Loss of PV Interneurons in the BLA May Contribute to Altered Network and Behavioral States in Chronically Epileptic Mice.

Abstract

Psychiatric disorders, including anxiety and depression, are highly comorbid in people with epilepsy. However, the mechanisms mediating the shared pathophysiology are currently unknown. There is considerable evidence implicating the basolateral amygdala (BLA) in the network communication of anxiety and fear, a process demonstrated to involve parvalbumin-positive (PV) interneurons. The loss of PV interneurons has been well described in the hippocampus of chronically epileptic mice and in postmortem human tissue of patients with temporal lobe epilepsy (TLE). We hypothesize that a loss of PV interneurons in the BLA may contribute to comorbid mood disorders in epilepsy. To test this hypothesis, we employed a ventral intrahippocampal kainic acid model of TLE in mice, which exhibits profound behavioral deficits associated with chronic epilepsy. We demonstrate a loss of PV interneurons and dysfunction of the remaining PV interneurons in the BLA of chronically epileptic mice.

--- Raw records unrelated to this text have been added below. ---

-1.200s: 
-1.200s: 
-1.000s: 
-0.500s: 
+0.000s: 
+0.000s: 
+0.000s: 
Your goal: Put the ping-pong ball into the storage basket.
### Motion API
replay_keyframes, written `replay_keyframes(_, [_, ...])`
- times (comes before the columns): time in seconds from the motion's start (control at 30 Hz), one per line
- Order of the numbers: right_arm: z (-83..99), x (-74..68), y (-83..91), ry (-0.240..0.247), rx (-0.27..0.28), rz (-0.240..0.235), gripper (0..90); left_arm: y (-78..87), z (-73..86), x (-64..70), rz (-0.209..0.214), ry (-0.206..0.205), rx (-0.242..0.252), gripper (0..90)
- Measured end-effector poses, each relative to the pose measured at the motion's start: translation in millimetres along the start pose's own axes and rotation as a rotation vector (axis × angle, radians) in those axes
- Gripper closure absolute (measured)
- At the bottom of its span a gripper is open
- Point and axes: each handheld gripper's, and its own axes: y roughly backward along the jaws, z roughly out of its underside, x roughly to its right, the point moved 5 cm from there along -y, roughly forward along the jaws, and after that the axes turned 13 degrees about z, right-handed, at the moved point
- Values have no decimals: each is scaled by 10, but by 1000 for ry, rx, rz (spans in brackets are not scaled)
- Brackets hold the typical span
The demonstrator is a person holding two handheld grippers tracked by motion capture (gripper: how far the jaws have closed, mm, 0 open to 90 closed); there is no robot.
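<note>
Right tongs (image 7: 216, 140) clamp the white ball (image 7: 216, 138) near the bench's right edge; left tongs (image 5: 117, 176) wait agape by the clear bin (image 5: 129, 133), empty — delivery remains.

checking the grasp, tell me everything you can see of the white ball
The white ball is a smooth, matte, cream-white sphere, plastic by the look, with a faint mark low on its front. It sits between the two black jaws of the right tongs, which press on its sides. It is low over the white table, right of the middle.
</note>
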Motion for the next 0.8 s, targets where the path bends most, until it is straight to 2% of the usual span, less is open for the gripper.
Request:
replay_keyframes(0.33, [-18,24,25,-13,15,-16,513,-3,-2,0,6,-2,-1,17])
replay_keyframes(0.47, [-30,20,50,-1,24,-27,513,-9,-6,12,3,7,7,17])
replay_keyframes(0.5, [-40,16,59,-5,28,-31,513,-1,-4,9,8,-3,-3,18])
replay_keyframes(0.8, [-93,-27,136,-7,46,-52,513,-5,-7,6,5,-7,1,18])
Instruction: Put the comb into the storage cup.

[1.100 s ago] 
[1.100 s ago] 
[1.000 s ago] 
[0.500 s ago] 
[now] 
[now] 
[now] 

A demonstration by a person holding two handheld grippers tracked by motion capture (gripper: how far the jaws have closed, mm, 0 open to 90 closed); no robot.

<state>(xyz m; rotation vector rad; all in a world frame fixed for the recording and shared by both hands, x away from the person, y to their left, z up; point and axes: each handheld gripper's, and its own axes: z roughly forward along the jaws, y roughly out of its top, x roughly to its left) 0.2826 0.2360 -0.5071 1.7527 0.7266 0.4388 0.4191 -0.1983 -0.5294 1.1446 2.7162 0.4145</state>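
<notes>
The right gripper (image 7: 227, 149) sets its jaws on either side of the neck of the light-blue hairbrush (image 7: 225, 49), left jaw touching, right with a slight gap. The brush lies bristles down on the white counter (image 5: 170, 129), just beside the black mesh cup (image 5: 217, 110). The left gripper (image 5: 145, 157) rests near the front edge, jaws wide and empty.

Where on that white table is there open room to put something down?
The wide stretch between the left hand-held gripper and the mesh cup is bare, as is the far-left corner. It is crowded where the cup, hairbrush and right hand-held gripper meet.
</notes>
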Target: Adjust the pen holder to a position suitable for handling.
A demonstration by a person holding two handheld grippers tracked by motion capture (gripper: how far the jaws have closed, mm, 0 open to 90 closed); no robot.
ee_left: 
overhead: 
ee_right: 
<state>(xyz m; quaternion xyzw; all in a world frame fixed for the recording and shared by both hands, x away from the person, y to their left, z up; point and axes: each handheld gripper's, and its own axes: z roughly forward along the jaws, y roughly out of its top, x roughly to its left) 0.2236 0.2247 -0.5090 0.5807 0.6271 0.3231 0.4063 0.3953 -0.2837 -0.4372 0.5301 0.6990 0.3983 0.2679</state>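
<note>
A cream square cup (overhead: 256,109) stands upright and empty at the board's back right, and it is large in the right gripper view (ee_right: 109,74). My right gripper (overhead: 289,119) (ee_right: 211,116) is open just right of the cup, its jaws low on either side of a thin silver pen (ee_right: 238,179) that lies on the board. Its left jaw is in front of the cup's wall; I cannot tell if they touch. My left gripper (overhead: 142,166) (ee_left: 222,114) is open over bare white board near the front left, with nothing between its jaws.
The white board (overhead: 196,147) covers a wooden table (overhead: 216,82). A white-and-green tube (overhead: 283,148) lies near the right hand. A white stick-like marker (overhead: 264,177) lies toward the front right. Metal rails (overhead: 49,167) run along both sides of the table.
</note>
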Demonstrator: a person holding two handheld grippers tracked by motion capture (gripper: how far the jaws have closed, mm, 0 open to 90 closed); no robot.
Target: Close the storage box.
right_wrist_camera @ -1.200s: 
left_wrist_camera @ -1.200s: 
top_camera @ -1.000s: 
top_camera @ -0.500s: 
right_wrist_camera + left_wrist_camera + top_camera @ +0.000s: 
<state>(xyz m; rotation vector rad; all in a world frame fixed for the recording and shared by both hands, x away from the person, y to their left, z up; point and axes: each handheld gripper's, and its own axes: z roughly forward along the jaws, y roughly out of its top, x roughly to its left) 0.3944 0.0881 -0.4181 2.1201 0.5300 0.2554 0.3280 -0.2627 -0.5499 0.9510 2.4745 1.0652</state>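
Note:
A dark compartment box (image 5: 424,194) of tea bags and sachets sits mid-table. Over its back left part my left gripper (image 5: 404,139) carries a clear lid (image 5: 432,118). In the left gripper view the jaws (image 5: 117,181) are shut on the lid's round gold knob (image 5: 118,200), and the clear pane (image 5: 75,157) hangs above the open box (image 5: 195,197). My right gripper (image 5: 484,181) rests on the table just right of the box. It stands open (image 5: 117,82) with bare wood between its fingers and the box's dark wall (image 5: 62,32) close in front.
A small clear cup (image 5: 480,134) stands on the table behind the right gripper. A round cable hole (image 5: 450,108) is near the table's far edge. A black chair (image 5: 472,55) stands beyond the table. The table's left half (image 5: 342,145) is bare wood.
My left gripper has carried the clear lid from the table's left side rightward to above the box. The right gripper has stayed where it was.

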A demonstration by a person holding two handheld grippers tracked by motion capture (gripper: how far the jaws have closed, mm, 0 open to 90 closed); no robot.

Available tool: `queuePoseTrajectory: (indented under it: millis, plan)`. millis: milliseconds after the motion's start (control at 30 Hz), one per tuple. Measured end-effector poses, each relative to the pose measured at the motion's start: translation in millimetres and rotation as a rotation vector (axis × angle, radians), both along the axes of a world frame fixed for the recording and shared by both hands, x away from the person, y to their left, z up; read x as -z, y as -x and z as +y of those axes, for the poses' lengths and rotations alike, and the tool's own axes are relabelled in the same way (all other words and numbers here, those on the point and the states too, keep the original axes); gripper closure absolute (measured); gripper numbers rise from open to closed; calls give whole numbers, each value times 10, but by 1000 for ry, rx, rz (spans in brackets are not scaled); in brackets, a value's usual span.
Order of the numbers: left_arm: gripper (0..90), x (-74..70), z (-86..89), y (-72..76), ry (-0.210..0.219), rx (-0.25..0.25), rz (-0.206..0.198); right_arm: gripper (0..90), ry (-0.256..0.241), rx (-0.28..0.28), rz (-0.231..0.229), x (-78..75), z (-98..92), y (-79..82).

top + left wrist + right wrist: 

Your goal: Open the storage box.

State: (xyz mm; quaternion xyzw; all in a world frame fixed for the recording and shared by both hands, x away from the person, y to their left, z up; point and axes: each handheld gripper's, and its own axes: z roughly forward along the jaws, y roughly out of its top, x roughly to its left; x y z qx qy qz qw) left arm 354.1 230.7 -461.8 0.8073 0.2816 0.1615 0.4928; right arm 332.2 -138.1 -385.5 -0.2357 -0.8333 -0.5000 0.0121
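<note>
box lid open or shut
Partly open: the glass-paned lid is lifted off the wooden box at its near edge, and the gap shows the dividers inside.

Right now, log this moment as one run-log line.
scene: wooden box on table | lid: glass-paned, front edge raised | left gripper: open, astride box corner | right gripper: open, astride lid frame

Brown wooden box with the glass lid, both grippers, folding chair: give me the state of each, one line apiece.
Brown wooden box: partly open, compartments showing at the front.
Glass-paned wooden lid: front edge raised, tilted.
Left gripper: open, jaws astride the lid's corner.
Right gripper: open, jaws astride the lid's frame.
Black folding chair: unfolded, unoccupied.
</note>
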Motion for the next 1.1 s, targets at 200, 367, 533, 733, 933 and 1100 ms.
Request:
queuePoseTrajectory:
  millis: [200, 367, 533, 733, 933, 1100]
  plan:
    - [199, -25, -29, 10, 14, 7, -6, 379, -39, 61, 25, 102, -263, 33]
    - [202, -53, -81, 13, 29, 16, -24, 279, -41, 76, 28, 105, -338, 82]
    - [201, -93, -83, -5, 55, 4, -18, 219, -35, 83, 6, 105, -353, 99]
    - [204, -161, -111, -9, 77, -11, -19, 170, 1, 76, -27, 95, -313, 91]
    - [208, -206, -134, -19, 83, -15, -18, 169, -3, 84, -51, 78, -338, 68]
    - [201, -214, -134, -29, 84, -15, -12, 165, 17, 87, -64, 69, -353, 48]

Furthermore, we demonstrate altered principal neuron function and impaired coordination of BLA network and behavioral states in chronically epileptic mice. To determine whether the loss of PV interneurons contributes to these altered network and behavioral states, we partially ablated PV interneurons in the BLA by stereotaxically injecting AAV-Flex-DTA into the BLA of PV-Cre mice. Loss of PV interneurons in the BLA is sufficient to alter behavioral states, such as increasing avoidance behaviors and impairing fear learning. These data suggest that compromised inhibition in the BLA in chronically epileptic mice may contribute to behavioral deficits, suggesting a novel mechanism contributing to comorbid anxiety and epilepsy.